Vector Knowledge Base

Overview

The Vector Knowledge Base is HAP’s built-in semantic retrieval infrastructure. By vectorizing worksheet records, attachments, and discussions, it enables AI Agents and workflows to retrieve relevant knowledge based on semantic understanding—rather than simple keyword matching—delivering an intelligent experience.

Use Cases:

Asking “How do I apply for leave?” returns a record titled “Paid Leave Policy”
Asking “What is the contract amount limit?” locates the relevant clause in an attached contract template
Asking “How are fees calculated?” retrieves content related to “Billing Rules”

1. Create and Configure a Vector Knowledge Base

1.1 Entry Point

Application administrators can navigate to App Management > Vector Knowledge Base and click + Vector Knowledge Base to start creating.

A knowledge base can only use worksheets within the current application as its knowledge source. Multiple knowledge bases can be created within a single application, and the same worksheet can be referenced by multiple knowledge bases.

1.2 Select Knowledge Sources

In the creation dialog, select one or more worksheets within the application to be vectorized.

AI Recommendation:
The system automatically analyzes the application structure and recommends multiple knowledge base configurations. You can directly select AI-generated knowledge sources.

1.3 Configure Vectorization Fields

Define which content from each worksheet should be provided to AI:

Supported fields:
Text, Concat, Title field, Rich Text field, Cascading (single select), Relationship (single record), Foreign Field – data storage (Text, Concat, Rich Text, File), and File fields (supports doc, docx, xls, xlsx, ppt, pptx, rtf, pdf, txt, csv, md formats)

Recommendation:
Select only fields relevant to business knowledge. Including too many unrelated fields (such as Record ID, Created Time, Auto Number) may increase chunking cost and reduce retrieval accuracy.
Record discussions:
When enabled, discussions and attachments within records will also be included in vectorization, enriching business context.
Data filtering:
Apply filter conditions to vectorize only records that meet specific criteria (e.g., “Status = Published”). Supported filter fields include option, level, and check item fields.
Enhanced attachment parsing:
When enabled, CSV, XLSX, DOCX, PPTX, and PDF files are processed using a vision model to improve accuracy in reconstructing complex layouts and tables.

1.4 Confirm Creation

Enter a name and description for the knowledge base, then click Create. The system will begin parsing and chunking the selected content.

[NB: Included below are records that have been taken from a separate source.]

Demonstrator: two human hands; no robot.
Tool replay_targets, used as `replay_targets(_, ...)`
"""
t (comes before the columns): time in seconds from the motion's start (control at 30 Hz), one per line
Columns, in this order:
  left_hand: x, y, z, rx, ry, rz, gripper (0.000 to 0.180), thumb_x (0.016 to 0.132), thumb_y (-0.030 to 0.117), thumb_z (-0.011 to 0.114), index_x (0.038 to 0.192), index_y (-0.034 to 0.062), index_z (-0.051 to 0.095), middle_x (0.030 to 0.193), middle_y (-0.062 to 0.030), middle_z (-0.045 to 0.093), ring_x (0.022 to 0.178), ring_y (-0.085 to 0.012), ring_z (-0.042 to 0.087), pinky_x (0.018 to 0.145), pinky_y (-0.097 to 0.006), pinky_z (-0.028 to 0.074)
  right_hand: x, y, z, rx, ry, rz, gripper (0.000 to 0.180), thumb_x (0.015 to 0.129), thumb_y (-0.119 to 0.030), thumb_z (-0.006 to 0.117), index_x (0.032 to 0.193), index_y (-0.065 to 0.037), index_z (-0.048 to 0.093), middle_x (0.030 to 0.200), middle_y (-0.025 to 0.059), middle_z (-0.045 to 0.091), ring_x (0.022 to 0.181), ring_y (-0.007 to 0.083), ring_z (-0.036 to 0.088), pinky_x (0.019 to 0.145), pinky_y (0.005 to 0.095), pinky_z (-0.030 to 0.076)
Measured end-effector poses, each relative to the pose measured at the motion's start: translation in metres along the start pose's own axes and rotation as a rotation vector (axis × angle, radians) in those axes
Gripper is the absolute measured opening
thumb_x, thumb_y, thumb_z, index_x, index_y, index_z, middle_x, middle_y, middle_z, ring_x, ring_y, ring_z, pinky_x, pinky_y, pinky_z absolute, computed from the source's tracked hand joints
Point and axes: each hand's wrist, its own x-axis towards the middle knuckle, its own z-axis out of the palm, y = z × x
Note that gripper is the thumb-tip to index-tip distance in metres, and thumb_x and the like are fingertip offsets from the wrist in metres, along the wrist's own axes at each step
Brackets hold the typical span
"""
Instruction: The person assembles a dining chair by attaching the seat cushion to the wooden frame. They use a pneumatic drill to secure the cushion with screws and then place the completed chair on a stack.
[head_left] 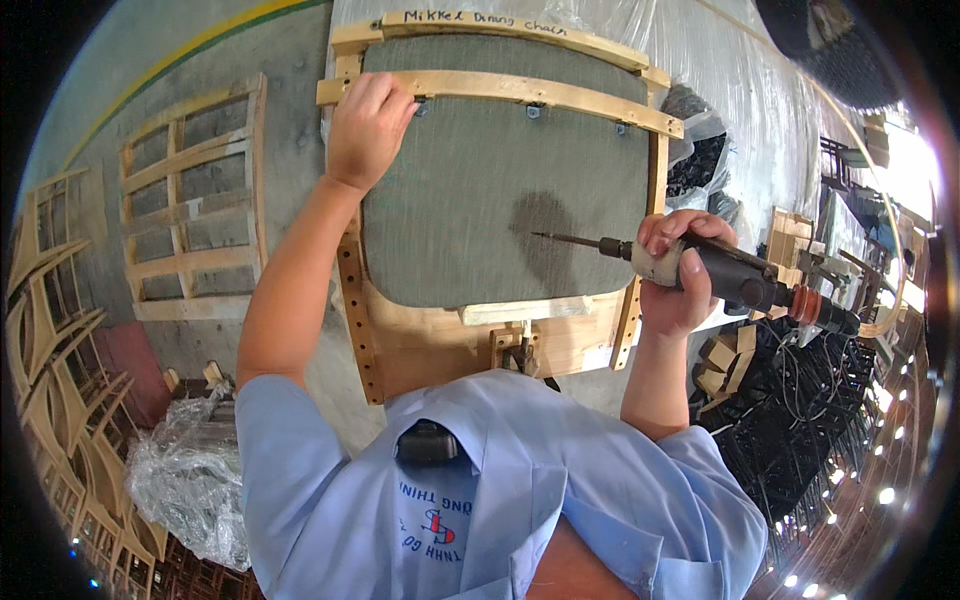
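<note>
My left hand (368, 132) is closed over the left part of a slightly curved wooden rail (510, 88); whether a small part is also pinched in the fingers is hidden. The rail lies across the far part of a grey padded panel (470, 200), where small dark metal brackets (535, 111) line its near edge. In my right hand (685, 270) is a dark power screwdriver (735, 275), gripped around its pale-wrapped front. Its long thin bit (565, 238) points left, above a darker patch or shadow on the panel, clear of the brackets.
A wooden jig (535, 27) with handwriting frames the panel, and a padded wooden clamp (525, 311) sits at its near edge. Slatted wooden frames (190, 205) stand at left, with plastic-wrapped goods (190, 475) below. Cardboard boxes (727, 360) and stacked dark metal parts (800, 420) are at right.
</note>
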Motion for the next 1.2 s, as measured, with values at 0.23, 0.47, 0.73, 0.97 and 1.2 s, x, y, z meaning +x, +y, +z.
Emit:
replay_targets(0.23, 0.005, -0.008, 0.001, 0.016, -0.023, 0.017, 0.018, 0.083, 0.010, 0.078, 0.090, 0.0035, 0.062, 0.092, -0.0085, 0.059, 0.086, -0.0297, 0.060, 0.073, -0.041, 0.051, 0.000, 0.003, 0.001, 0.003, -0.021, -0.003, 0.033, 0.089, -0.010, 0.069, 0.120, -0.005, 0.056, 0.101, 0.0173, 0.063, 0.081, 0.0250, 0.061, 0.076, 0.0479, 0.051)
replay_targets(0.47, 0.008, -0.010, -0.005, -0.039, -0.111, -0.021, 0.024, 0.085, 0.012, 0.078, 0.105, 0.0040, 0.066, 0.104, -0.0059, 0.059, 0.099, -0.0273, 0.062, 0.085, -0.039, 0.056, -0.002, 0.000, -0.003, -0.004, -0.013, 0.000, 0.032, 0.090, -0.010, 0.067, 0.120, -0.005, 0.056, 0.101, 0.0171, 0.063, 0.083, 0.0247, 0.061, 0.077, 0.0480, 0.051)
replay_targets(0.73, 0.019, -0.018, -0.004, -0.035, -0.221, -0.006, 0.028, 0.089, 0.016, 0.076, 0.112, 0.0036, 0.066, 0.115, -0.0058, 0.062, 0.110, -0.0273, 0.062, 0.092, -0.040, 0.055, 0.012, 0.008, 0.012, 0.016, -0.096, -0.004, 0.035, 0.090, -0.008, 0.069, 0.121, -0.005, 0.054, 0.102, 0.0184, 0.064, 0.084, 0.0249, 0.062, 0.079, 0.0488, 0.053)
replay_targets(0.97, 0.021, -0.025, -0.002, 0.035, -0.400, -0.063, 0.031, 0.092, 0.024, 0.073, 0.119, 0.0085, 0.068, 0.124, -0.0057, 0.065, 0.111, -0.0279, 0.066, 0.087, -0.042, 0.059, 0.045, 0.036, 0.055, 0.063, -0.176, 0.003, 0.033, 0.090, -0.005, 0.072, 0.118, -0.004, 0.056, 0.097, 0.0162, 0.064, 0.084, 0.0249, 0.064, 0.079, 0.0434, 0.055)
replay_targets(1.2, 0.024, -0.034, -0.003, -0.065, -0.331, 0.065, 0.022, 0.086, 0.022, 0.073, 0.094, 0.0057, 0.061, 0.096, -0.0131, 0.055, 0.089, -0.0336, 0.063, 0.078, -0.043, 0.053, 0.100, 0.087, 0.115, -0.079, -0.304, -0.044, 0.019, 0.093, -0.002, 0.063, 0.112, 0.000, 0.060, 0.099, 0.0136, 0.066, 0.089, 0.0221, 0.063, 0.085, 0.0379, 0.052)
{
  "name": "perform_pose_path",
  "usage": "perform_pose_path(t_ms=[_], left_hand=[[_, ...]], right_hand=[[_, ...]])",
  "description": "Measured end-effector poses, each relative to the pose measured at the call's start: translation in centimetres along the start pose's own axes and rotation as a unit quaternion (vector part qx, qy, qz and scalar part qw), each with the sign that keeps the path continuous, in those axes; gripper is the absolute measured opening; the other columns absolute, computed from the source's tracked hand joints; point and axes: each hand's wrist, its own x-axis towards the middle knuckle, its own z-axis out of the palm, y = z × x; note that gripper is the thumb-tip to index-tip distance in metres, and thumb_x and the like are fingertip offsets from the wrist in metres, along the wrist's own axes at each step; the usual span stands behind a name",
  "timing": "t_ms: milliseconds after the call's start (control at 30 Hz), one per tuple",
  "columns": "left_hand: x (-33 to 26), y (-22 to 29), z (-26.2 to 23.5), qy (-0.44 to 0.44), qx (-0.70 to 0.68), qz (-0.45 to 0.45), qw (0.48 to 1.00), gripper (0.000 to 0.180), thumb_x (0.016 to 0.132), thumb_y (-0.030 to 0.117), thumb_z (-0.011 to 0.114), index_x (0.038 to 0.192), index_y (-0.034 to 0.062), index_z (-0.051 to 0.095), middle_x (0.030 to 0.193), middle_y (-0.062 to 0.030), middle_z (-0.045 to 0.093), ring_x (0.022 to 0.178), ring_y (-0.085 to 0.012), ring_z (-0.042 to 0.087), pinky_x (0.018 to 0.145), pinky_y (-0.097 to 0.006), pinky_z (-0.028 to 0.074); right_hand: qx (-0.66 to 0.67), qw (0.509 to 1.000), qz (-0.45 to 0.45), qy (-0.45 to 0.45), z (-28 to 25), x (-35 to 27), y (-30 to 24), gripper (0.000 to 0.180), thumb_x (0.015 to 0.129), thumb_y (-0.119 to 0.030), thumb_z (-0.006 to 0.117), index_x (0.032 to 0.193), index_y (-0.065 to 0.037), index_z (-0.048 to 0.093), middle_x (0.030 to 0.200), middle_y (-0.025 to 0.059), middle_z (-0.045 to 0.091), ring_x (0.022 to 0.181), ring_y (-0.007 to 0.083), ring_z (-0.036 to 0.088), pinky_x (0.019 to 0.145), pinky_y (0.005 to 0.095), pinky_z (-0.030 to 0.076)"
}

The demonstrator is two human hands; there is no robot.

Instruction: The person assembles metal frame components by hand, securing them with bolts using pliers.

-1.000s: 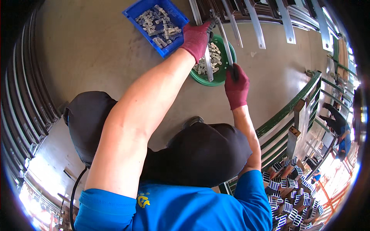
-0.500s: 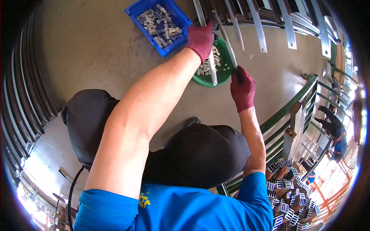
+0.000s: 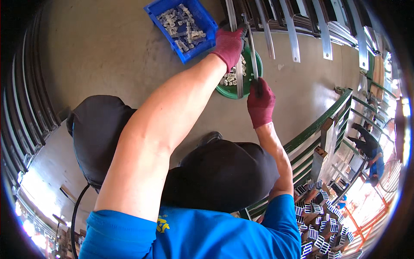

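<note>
maroon gloves: both hands wear them; bare forearms come up from the lower edge.
left hand (image 3: 228,43): fingers curled around the upper part of a metal strip (image 3: 238,80), at the top rim of the green bowl.
right hand (image 3: 260,102): fingers closed around the lower end of a second thin strip (image 3: 252,56), just below the bowl's right edge.
strips: both run roughly upright, side by side, crossing over the bowl.
green bowl (image 3: 228,91): round, on the floor, holding small pale metal pieces; between the two hands.
blue bin (image 3: 198,15): rectangular, just up-left of the bowl, filled with the same sort of small pieces.
floor (image 3: 99,64): smooth grey-brown concrete.
rails (image 3: 293,39): more long metal strips lie in a row at the top.
green frame (image 3: 319,125): runs diagonally at right.
profiles (image 3: 315,233): stacked cut ends at lower right.
room: bright workshop; another person (image 3: 368,146) stands far right.
</note>
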Motion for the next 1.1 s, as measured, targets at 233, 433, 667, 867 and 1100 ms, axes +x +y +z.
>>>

The knowledge base name and description are used by the AI Agent to understand what information the knowledge base contains. It is recommended to provide clear and specific descriptions.

1.5 View Chunked Content

Once chunking is complete, a system notification will be sent. You can preview chunk results for each worksheet. Different content types are processed as follows:

Record chunks:
Field names and values are concatenated and split into chunks, with a maximum of 3500 characters per chunk
Attachment chunks:
Content is first split by paragraphs (up to two levels). Paragraphs exceeding 1000 tokens are further split
Discussion chunks:
Each discussion message is stored as an independent chunk

1.6 Start Vectorization

Vectorization does not start automatically. You must manually click Start Vectorization.

Vectorization in progress
Uses the Qwen3-Embedding-0.6B model for vectorization. During this process, worksheet records cannot be added, deleted, or modified. You can click Cancel Initialization to stop the process. All vectorized data will be cleared, and the system will revert to the chunking-completed state.
Vectorization completed
Once all worksheets are vectorized, the system will notify you via the bottom-left status card and system messages. The knowledge base is then ready for retrieval.

2. Manage Knowledge Bases

2.1 Knowledge Base Management

In addition to standard operations such as renaming a knowledge base and copying ID, the following actions require special attention:

Reset Knowledge Base:
Rebuilds the entire knowledge base after vectorization. All existing vectorized data will be cleared, and the knowledge source will be re-parsed and re-chunked. After chunking is complete, you must manually confirm to start vectorization again.
Delete Knowledge Base:
Permanently deletes all vectorized data. This action cannot be undone.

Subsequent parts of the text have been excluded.